The festival’s two biggest names were Saturday headliners Redd Kross and Sunday’s closing act, Roky Erickson. Redd Kross is getting ready to release its first album in 15 years, Researching the Blues, which will come out Aug. 7 on Merge Records. Judging from the title song (download it here), Redd Kross’s new music sounds much like its old — power pop with a hard edge. Saturday’s set started off with a complete performance of the band’s 1981 album Born Innocent, which provided some raucous fun — although personally, I would have preferred to hear a full run-through of Redd Kross’ 1993 record Phaseshifter. The band did play some songs from that album later in its set, as well as a cover of the Runaways’ “Cherry Bomb.”
Erickson, the legendary former leader of the 13th Floor Elevators, has been back on the concert circuit for a few years now, recovering from a long absence due to legal problems and mental illness. Erickson seemed to be in a good place Sunday night, smiling as he sang and played guitar, backed by a strong and hard-rocking band. The audience in the sold-out venue sang along to many choruses and was rewarded at the end with the 13th Floor Elevators classic, “You’re Gonna Miss Me.”

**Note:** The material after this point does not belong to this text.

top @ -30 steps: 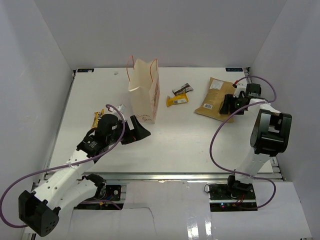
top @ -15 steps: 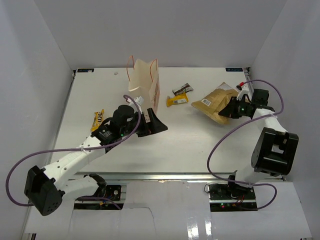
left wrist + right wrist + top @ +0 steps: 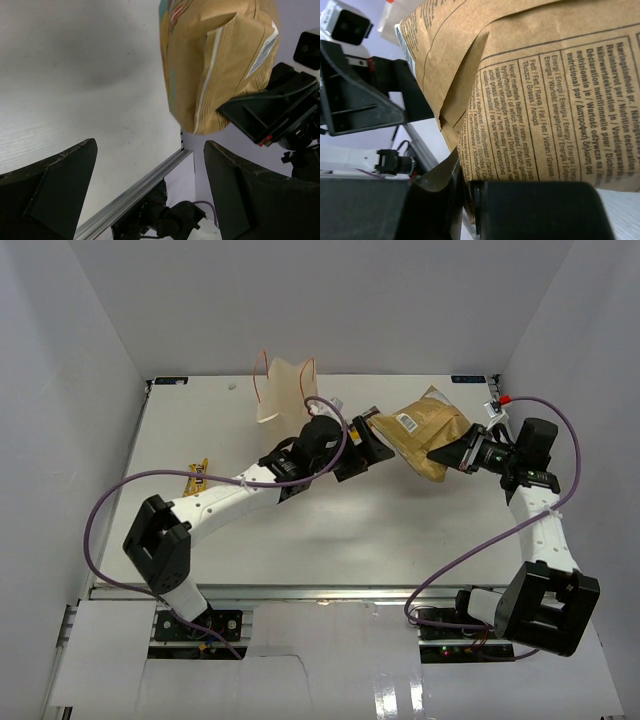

There were many other fine performances throughout the weekend. My favorites included Barreracudas, who played head-bopping pop-punk; Far-Out Fangtooth, who delved more into dark psych sounds reminiscent of the Black Angels; Fungi Girls, who sound like the house band at some mysterious road house circa 1966; and Bare Mutants, who grooved to a Velvet Underground-style beat.